**TASK DIRECTIONS:**
Go through the entries below and print, exactly, the lines starting at the one with "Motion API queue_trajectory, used" and ending at the one with "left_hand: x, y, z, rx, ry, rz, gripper", keeping both ends and no others.

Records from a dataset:

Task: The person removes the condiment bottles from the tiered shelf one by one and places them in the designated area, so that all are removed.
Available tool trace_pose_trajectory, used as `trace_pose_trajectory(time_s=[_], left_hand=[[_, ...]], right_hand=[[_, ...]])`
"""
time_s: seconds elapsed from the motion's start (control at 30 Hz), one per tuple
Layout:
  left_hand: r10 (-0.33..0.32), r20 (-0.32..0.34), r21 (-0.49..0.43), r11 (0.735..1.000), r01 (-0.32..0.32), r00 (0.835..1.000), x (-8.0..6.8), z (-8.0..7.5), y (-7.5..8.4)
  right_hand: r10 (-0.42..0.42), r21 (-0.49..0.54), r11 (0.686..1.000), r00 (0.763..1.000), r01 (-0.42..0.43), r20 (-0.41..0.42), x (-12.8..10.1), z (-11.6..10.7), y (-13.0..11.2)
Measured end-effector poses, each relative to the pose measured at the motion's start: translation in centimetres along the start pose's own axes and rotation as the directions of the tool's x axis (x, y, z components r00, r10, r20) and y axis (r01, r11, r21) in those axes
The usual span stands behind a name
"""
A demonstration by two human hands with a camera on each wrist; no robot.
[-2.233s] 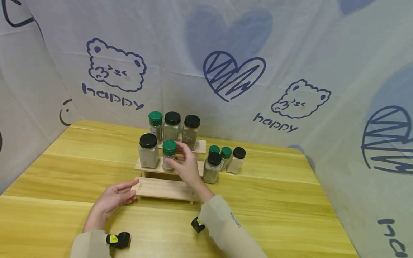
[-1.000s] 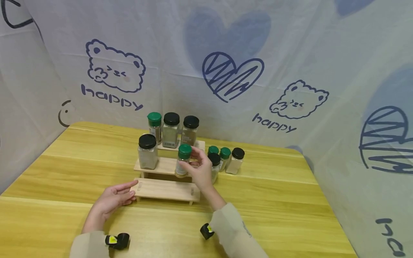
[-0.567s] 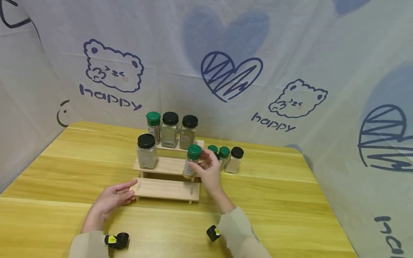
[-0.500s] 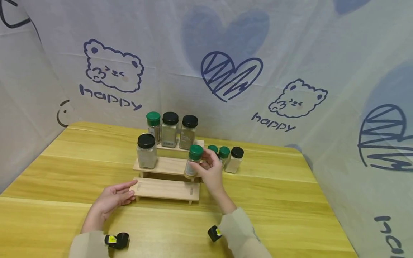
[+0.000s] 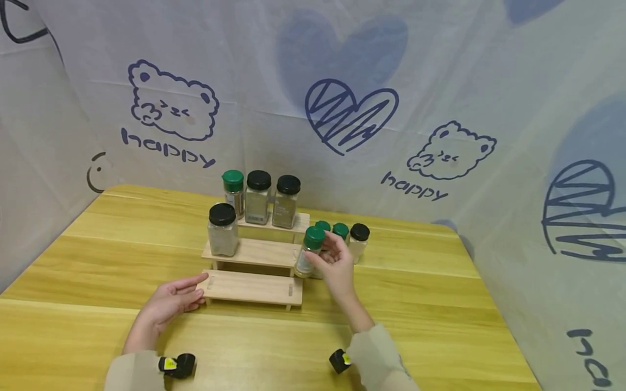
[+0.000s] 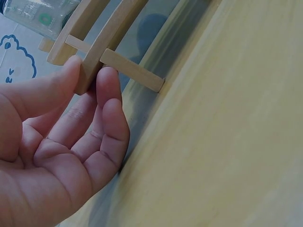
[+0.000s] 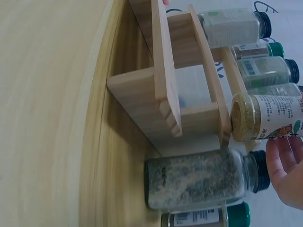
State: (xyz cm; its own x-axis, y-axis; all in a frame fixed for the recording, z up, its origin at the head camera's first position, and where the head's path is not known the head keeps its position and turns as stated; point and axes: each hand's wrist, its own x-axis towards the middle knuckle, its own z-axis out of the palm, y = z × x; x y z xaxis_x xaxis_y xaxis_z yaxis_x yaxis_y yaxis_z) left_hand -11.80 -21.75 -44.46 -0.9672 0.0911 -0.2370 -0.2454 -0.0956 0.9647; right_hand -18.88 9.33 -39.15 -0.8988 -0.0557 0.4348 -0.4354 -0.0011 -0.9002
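My right hand (image 5: 339, 266) grips a green-capped spice jar (image 5: 308, 255) by its upper part, at the right end of the middle shelf of a three-step wooden rack (image 5: 249, 285). In the right wrist view the jar's base (image 7: 245, 118) shows a tan spice close to the shelf's end; touching or apart, I cannot tell. My left hand (image 5: 168, 304) holds the left end of the lowest shelf, thumb and fingers on either side of the board (image 6: 92, 71) in the left wrist view. A black-capped jar (image 5: 223, 236) stands at the middle shelf's left end.
On the top shelf stand a green-capped jar (image 5: 234, 190) and two black-capped jars (image 5: 257, 201). Right of the rack, several jars stand on the table, among them a black-capped jar (image 7: 199, 179) partly hidden in the head view. A printed cloth (image 5: 264, 130) hangs behind.
My right hand has carried the green-capped jar from the middle of the second shelf rightward to that shelf's right end. My left hand has stayed on the lowest shelf.
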Motion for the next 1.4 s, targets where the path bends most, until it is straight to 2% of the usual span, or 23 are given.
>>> trace_pose_trajectory(time_s=[0.27, 0.53, 0.67, 1.0, 1.4], left_hand=[[-0.005, -0.014, 0.026, 1.000, 0.005, 1.000, 0.1, 0.1, -0.1], [0.001, -0.002, 0.010, 1.000, -0.001, 1.000, 0.0, 0.0, -0.1], [0.008, 0.008, -0.013, 1.000, -0.008, 1.000, 0.0, -0.1, -0.1], [0.006, 0.015, -0.024, 1.000, -0.006, 1.000, -0.1, -0.1, -0.1], [0.003, -0.004, 0.009, 1.000, -0.003, 1.000, -0.1, 0.1, 0.0]], right_hand=[[0.006, -0.015, 1.000, 0.999, -0.006, -0.052, -0.3, -1.5, 0.2], [0.011, -0.024, 1.000, 0.998, -0.013, -0.069, -0.5, -3.3, 0.1], [-0.013, -0.031, 0.999, 0.997, 0.010, -0.078, -0.7, -4.3, 0.1], [-0.009, -0.053, 0.999, 0.995, 0.004, -0.096, -0.3, -6.7, 2.1], [0.073, -0.079, 0.994, 0.995, -0.078, -0.065, 0.1, -6.8, 1.4]])
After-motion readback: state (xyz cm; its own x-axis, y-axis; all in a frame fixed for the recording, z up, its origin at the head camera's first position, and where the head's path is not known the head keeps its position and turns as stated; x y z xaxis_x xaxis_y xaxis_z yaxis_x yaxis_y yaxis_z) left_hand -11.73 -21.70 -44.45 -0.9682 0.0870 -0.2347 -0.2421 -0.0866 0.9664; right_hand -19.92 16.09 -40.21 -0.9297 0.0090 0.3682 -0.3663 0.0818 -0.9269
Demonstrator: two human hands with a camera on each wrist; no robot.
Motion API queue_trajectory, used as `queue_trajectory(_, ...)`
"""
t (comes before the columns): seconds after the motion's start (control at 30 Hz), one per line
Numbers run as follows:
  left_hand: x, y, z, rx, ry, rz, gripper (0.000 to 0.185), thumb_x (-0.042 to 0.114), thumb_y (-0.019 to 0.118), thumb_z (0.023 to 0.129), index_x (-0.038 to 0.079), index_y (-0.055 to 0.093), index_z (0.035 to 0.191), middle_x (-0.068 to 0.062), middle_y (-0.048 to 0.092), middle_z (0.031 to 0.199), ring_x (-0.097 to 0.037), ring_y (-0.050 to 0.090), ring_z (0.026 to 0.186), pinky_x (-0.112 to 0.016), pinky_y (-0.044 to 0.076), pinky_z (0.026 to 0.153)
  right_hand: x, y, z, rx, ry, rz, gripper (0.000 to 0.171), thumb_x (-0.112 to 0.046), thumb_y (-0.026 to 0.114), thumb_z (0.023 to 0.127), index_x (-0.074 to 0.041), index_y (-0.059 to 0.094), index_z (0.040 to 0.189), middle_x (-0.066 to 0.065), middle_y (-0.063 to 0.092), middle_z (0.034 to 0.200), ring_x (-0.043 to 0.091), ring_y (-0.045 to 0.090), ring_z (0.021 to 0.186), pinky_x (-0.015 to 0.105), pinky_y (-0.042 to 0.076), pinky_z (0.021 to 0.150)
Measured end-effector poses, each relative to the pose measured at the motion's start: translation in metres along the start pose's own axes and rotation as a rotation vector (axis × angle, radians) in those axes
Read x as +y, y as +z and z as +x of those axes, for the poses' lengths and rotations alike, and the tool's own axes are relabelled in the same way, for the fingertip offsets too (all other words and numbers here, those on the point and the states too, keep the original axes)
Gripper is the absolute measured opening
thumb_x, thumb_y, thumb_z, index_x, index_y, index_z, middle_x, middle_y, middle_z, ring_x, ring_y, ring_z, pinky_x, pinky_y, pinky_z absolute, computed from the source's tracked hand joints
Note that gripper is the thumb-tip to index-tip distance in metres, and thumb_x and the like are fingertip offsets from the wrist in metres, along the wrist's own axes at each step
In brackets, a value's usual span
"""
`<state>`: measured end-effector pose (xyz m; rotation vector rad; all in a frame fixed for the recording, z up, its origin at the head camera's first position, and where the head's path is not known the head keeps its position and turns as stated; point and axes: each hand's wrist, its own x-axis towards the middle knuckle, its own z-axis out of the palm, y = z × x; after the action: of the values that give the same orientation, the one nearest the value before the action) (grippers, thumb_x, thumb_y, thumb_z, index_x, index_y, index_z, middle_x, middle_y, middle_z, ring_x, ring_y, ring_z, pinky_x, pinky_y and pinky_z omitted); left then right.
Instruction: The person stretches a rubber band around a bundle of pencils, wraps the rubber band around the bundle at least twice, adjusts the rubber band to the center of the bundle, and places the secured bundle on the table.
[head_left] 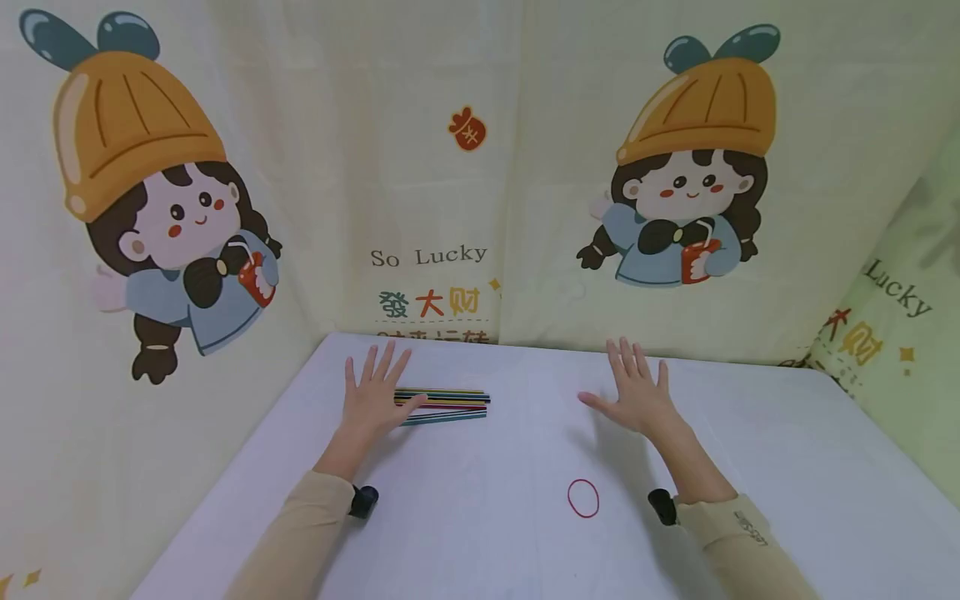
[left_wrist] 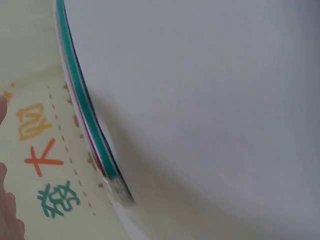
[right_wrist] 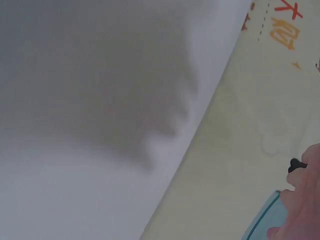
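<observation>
A bundle of thin coloured sticks (head_left: 444, 405) lies flat on the white table (head_left: 487, 517), pointing left to right. My left hand (head_left: 372, 392) is spread flat, palm down, with its thumb over the left end of the sticks. The left wrist view shows the sticks (left_wrist: 87, 117) close up as teal and red lines. My right hand (head_left: 633, 390) is open with fingers spread, hovering palm down over the table to the right of the sticks. A red rubber band (head_left: 583, 498) lies nearer to me, between my forearms. The right wrist view shows only the hand's shadow on the table.
Cream cloth walls printed with a cartoon figure in an orange hat (head_left: 693, 167) enclose the table at the back and both sides. The back table edge (head_left: 570, 348) lies just beyond my fingertips. Small black cameras (head_left: 363, 501) sit on both wrists.
</observation>
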<state>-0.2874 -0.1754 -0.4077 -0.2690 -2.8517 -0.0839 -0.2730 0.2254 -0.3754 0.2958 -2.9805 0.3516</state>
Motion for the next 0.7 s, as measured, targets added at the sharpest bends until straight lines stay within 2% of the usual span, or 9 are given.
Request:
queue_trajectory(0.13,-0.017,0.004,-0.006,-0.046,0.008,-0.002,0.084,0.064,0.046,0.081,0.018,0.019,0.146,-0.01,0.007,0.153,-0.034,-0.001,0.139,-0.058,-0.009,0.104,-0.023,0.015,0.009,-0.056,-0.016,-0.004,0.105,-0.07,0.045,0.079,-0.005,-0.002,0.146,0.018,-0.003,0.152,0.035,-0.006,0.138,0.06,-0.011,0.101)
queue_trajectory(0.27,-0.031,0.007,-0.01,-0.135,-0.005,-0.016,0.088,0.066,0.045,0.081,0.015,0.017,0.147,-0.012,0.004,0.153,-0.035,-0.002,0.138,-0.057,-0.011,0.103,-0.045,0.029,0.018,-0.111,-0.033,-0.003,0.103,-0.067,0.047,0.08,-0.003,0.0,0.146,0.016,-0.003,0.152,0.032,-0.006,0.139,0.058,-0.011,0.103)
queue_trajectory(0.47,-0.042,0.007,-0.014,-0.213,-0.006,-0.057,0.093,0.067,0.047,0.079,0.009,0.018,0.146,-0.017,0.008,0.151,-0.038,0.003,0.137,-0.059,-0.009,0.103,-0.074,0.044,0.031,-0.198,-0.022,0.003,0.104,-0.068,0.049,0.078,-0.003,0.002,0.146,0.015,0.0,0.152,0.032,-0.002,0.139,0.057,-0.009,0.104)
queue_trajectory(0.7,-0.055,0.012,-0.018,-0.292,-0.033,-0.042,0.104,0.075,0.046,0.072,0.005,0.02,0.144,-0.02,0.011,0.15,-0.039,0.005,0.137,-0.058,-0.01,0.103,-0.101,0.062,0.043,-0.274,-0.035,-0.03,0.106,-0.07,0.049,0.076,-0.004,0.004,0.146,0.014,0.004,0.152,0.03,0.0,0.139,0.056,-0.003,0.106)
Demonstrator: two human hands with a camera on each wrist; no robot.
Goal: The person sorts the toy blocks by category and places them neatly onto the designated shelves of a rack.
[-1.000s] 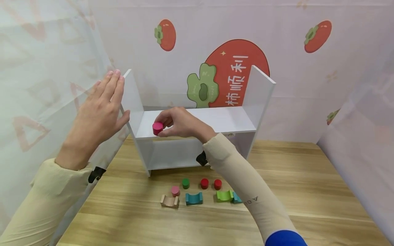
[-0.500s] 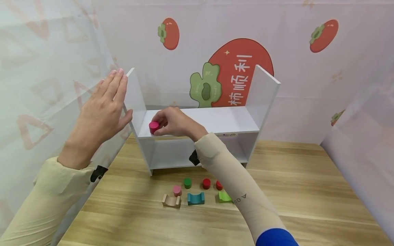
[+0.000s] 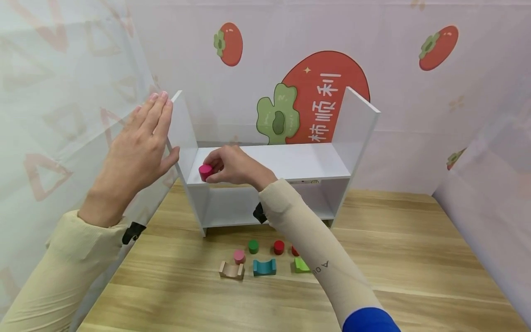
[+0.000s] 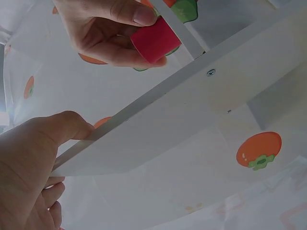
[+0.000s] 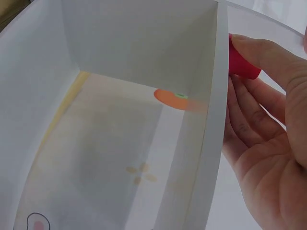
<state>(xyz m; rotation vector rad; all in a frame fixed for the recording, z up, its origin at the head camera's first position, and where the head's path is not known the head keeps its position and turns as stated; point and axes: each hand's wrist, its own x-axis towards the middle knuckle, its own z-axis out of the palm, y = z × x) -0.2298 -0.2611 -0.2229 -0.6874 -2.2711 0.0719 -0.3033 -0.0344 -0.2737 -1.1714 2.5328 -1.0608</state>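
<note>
A white two-level shelf unit (image 3: 298, 161) stands on the wooden table. My left hand (image 3: 143, 140) lies flat against the outside of its left side panel (image 3: 179, 124), fingers straight, thumb at the front edge; the left wrist view shows that thumb (image 4: 53, 136) on the panel (image 4: 192, 110). My right hand (image 3: 232, 163) pinches a magenta cylinder (image 3: 205, 172) at the left end of the upper shelf board, close to the side panel. The same cylinder (image 4: 154, 39) shows between thumb and fingers in the left wrist view, and its end (image 5: 242, 66) peeks past the board edge in the right wrist view.
On the table before the shelf lie a pink cylinder (image 3: 238, 256), a green cylinder (image 3: 253, 246), a red cylinder (image 3: 279, 246), a wooden arch (image 3: 231, 270), a teal arch (image 3: 264, 267) and a green arch (image 3: 302, 265) partly behind my right sleeve. Printed curtains enclose the table.
My right hand has carried the magenta cylinder a little to the left along the upper board, toward the side panel. My left hand has stayed flat on the panel.
</note>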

**RESPONSE AREA:**
Motion API queue_trajectory, used as `queue_trajectory(_, ...)`
"""
t (comes before the columns): seconds after the motion's start (control at 30 Hz), one per line
Numbers run as follows:
  left_hand: x, y, z, rx, ry, rz, gripper (0.000 to 0.185), thumb_x (-0.042 to 0.114), thumb_y (-0.019 to 0.118), thumb_z (0.023 to 0.129), index_x (-0.038 to 0.079), index_y (-0.055 to 0.093), index_z (0.035 to 0.191), middle_x (-0.068 to 0.062), middle_y (-0.048 to 0.092), middle_z (0.031 to 0.199), ring_x (-0.097 to 0.037), ring_y (-0.050 to 0.090), ring_z (0.026 to 0.186), pinky_x (-0.112 to 0.016), pinky_y (-0.044 to 0.076), pinky_z (0.026 to 0.153)

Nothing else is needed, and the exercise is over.